What de-identification software tools are there?

There are five de-identification tools that are generally available. These tools work on structured data. There are other tools that focus specifically on free-form text, but these are not covered here.

Also, it is important to make a distinction between de-identification tools and masking tools. The latter do not really provide adequate protection for personal information. There are many masking tools on the market (about two dozen vendors with tools with a wide variability in functionality). A more detailed description of the difference between de-identification and masking is described in this article.

Beyond the five de-identification tools described below, the tools that exist are internal to organizations and therefore are not generally available, or have been developed for personal use (by researchers) and therefore have not been applied broadly.

The five generally available de-identification tools are:

  • The PARAT tool from Privacy Analytics Inc. implements comprehensive risk management for three types of identity disclosure risk. More information about this product is available from here.
  • mu-Argus, developed by the Netherlands national statistical agency. More information about mu-Argus can be found here and the tool itself can be downloaded from here.
  • The Cornell Anonymization Toolkit (CAT) implements a k-anonymity algorithm. It is an open source tool available here, with documentation available here.
  • The University of Texas at Dallas Anonymization Toolbox, which contains open source Java implementations of some k-anonymity and attribute disclosure control algorithms, with documentation.
  • The sdMicro package in R provides some basic de-identification functions. You can download it from here.
Tools Assessment

The only tool that is commercially available and actively supported is PARAT from Privacy Analytics. Another useful point of comparison is that the algorithm implemented in PARAT has been shown in a recent article to perform better than the algorithm implemented in CAT. Furthermore, the risk estimator used in PARAT has been shown to produce more accurate de-identification results than the one incorporated in mu-Argus.

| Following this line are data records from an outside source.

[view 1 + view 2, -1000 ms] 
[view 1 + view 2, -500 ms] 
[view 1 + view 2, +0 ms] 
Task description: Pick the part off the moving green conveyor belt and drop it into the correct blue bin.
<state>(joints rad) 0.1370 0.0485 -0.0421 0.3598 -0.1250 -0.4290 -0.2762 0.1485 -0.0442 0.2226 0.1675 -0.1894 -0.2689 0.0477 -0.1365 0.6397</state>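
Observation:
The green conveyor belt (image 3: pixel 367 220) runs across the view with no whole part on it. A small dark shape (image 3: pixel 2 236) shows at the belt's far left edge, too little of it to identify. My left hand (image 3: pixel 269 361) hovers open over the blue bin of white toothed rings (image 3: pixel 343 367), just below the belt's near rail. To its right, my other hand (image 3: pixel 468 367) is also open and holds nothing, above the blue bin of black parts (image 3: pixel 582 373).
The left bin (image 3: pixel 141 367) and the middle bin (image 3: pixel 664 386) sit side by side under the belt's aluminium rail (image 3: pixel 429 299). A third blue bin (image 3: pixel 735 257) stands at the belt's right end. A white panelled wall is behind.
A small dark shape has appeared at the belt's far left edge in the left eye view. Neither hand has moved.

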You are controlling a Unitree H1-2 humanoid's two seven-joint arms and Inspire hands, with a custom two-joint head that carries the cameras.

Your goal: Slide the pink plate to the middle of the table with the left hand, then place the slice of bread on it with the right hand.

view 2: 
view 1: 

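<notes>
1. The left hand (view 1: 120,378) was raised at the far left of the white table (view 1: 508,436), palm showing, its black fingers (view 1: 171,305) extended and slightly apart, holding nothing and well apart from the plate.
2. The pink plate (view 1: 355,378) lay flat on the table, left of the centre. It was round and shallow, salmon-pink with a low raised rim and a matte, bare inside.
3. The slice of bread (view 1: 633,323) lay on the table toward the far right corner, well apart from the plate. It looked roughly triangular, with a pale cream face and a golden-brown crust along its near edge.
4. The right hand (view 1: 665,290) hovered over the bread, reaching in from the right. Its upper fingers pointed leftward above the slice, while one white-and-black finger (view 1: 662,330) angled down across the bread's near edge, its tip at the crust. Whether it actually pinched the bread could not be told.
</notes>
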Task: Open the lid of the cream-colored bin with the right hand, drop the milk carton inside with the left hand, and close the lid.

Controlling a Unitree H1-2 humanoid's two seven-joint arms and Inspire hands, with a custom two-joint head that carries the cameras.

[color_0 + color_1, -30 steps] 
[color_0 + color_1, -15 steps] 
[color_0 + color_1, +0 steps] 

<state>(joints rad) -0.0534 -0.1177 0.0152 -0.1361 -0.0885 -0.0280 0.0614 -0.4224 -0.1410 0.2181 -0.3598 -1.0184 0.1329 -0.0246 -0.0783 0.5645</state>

The UTD toolbox includes some of the same algorithms as CAT. This toolbox contains a set of capabilities rather than a tool that is ready to use by an end-user (e.g., an analyst), and therefore is targeted more at developers. It is also not actively supported as a product.

We spent some time evaluating the CAT tool. There are a significant number of usability issues with the tool. For example, we were unable to find the location where the value of k for the k-anonymity algorithm was defined, it was not possible to view data by equivalence class, and the data views gave the same record id every 60 records. There is an inability to import standard data files. The lack of documentation and support made using the tool difficult. We also found it quite buggy. While this may have been good to complete a Master’s thesis project, it clearly lacked important functionality and robustness for broader use.

The sdMicro package cannot handle large data sets and will crash often. We’ve had a lot of problems working with it on our data sets. It is a decent tool for experimenting with de-identification techniques but is not suitable if you want to de-identify real data sets.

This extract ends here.